First, she has to figure out who she’s working for. Is there a more complicated reporting relationship in state government? The Commissioner of Education is hired by the NYS Board of Regents. Which is appointed by the NYS Legislature. Not the NYS Senate or the NYS Assembly, but the entire legislature sitting in joint session. As there are 150 Members of the Assembly but only 63 Senators, the Assembly really makes the decision. Since 2009, the Chancellor (the person who leads the 17-member Board of Regents) has been Merryl Tisch, ally of the formerly-all-powerful Sheldon Silver. After Silver lost his post, the Assembly has shown more independence, replacing two regents who were supportive of Tisch and her endorsement of the Common Core and strong teacher accountability. If you have to report to a committee of 17, you’d better hope that the committee is either unified or strongly led, conditions that appear to be waning.
Did I mention the Governor? No? That’s not an error. The Commissioner of Education is the only cabinet-level position that isn’t a gubernatorial appointment. The Governor has no official influence over education policy. Official influence. He does exercise considerable control over that pesky NYS budget, however. So Elia has to go hat-in-hand to the Budget Division for funds to run her vast department—SeeThroughNY shows about 3,400 positions for 2014 (FYI, the site reports 5,300 positions for 2008, back when Rick Mills was Commissioner). Although the Legislature ultimately must pass the budget, this governor has achieved Master of the Universe status at budget time.

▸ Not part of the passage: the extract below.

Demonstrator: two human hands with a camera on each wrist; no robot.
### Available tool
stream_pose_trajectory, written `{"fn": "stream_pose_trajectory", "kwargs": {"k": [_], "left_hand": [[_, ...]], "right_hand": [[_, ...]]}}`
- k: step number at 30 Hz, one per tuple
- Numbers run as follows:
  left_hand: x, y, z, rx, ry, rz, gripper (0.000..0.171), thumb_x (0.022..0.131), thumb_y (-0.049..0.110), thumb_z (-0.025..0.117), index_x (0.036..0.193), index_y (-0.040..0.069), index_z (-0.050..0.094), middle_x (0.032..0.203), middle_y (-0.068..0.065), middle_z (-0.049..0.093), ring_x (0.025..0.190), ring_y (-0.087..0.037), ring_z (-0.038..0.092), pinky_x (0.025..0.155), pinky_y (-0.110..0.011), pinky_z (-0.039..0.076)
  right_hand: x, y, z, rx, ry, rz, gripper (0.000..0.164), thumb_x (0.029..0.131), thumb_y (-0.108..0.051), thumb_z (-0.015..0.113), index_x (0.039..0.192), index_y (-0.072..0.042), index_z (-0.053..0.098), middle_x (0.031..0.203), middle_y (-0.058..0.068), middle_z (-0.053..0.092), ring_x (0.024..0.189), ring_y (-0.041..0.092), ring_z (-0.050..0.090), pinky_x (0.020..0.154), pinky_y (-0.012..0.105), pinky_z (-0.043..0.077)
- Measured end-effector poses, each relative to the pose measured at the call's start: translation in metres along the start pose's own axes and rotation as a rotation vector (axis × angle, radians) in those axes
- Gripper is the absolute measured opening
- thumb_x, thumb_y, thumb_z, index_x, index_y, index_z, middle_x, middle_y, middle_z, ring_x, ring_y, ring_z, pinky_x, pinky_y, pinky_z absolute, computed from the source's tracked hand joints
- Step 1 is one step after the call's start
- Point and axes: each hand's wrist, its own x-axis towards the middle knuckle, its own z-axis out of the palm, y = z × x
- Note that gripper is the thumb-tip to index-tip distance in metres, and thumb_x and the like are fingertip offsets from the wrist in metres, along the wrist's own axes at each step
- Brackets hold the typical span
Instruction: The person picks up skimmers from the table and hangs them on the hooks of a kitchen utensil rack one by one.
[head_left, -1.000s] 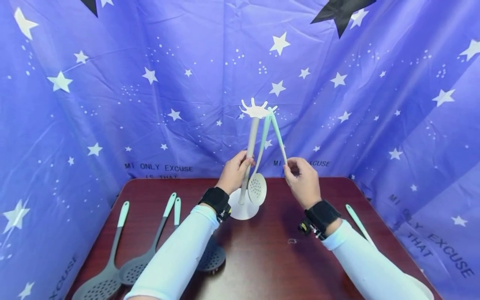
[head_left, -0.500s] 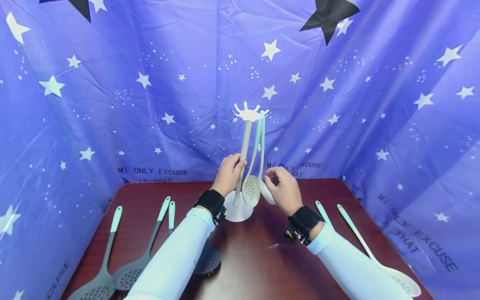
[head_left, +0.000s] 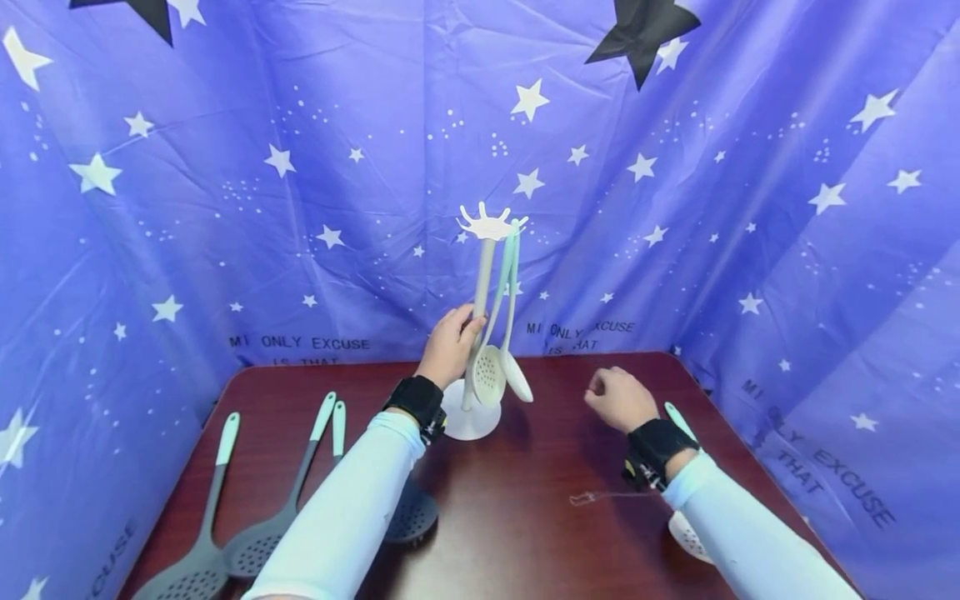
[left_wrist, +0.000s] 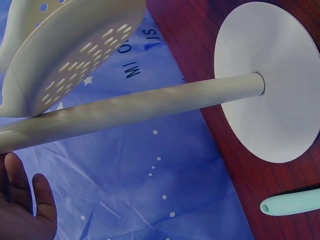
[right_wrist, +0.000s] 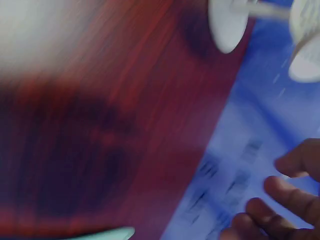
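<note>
A white utensil stand point(head_left: 483, 275) with a crown of hooks rises from a round base point(left_wrist: 270, 45). My left hand point(head_left: 448, 346) grips its pole around mid-height. Two pale utensils with mint handles hang from one side of the crown: a perforated skimmer point(head_left: 489, 377) and a spoon-like utensil point(head_left: 519, 382) to its right. Up close in the left wrist view, the perforated skimmer head point(left_wrist: 82, 65) is beside the pole. My right hand point(head_left: 622, 398) holds nothing, its fingers loosely bent, over the table to the right of the stand. The right wrist view is blurred.
Grey utensils with mint handles lie at the left, among them a slotted turner point(head_left: 191, 575), a perforated skimmer point(head_left: 262, 546) and another perforated head point(head_left: 412, 512). A mint handle point(head_left: 678, 418) and a white perforated head point(head_left: 688, 537) show beside my right arm. A starry curtain point(head_left: 360, 208) surrounds the table.
The spoon-like utensil has swung down to hang beside the skimmer, and my right hand has let go of it and moved right. My left hand keeps its grip on the pole.
</note>
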Motion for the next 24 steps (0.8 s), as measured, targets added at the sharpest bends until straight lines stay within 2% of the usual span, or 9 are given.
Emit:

And in this last budget, Cuomo used his budget power to influence education policy, driving through significant changes on the use of state tests to evaluate teachers, teacher tenure & certification, options for failing schools, and entrance requirements for teacher education programs. Technically, it was the Legislature that passed these changes—but only with Governor Cuomo holding a gun to the legislative head. Commissioner Elia can hardly say, “Gee, Governor, I don’t work for you.”

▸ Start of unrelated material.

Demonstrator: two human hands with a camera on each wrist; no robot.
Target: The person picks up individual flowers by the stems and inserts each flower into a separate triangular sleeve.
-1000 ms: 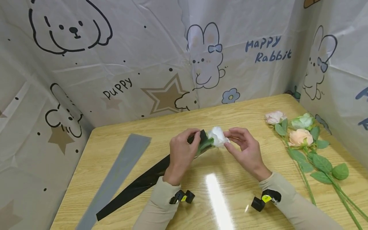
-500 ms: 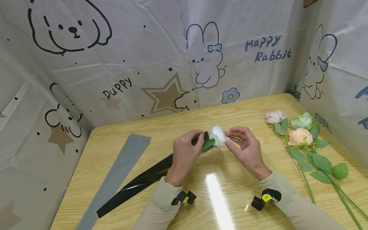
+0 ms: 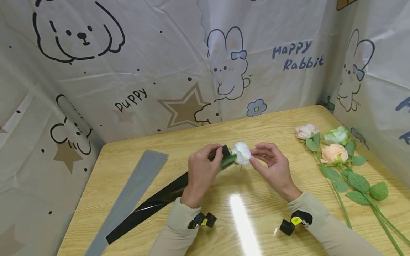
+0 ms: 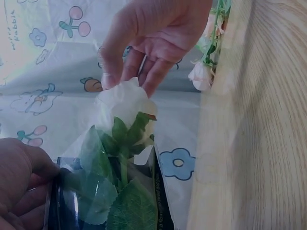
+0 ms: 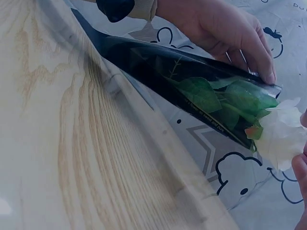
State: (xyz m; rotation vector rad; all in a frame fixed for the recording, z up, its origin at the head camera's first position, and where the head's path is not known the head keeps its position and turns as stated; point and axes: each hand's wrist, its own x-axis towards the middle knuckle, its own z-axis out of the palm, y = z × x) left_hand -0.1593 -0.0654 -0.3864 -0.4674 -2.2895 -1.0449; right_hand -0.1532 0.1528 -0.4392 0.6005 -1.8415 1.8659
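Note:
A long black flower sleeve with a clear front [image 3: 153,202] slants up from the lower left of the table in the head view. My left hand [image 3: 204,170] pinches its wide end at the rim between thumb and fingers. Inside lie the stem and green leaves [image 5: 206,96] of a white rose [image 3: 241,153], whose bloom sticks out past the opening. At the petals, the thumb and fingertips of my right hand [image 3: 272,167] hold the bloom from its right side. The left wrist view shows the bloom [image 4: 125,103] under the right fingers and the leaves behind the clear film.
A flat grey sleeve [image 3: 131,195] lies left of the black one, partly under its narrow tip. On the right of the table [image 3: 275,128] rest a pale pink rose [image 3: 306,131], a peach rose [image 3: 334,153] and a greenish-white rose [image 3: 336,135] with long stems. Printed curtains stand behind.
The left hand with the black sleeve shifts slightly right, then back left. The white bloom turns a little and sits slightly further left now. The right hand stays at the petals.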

Press releases have emphasized that she began her career as a teacher in Western New York, which has prompted tepid praise of her selection by the teachers unions. John King, former Commissioner, had a rocky relationship with teachers throughout his tenure. In Hillsborough, Florida, Elia, as superintendent, pushed through a teacher evaluation system, merit pay attached, that was based on measures of student achievement, a flash point for the unions. As New York State United Teachers (NYSUT) prominently supported the state test opt-out movement, Elia must either change her mind (and the governor’s!) about teacher evaluation or find herself taking over King’s standing with the union, too.
The winds of change may be blowing for NYSUT: The Supreme Court just agreed to hear Friedrichs v. California Teachers Association, a case that challenges “agency shop” rules for public employees. If the court sides with the plaintiffs, the teachers unions will no longer be able to collect dues from nonmembers, a change that will radically reduce the influence of the unions on state policy.
The opt-out movement, which reduced student participation in the state’s testing program this spring by more than 50% in some districts, highlights divisions among parents, another key stakeholder group for Elia. As I’ve said before in this column, the reasons parents give for opting out run the gamut—some are opposed to testing of any kind; others oppose the use of tests to evaluate teachers; others oppose either Common Core or how Common Core has been implemented in NYS; still others are simply protesting the amount of time testing takes away from instruction and the anxiety this prompts with their children. Like Humpty Dumpty, consensus supporting state tests lies in pieces. Elia must try to put it back together.
Common Core runs like a fault line through every stakeholder relationship. Elia supported Common Core in Florida, but found the state’s implementation wanting, a much-repeated theme in NYS. Legislators, superintendents, business groups, teachers, and parents can be found on both sides of this debate.
Is she ready for the challenge? As Superintendent of the Hillsborough School District in Florida (which includes Tampa) she was voted the state’s Superintendent of the Year for 2015. And was almost simultaneously fired by the Hillsborough school board. Yep, that sounds like New York. Welcome back, Ms. Elia.
NOTE: Commissioner Elia’s first big decision was just announced—she’s ditching testmaker Pearson for smaller competitor Questar. Pearson has few defenders—testing supporters wince at some of Pearson’s well-publicized fumbles. Detractors see the company as the Darth Vader of education—emblematic of everything wrong with testing, standardized curricula, and the for-profit education services sector.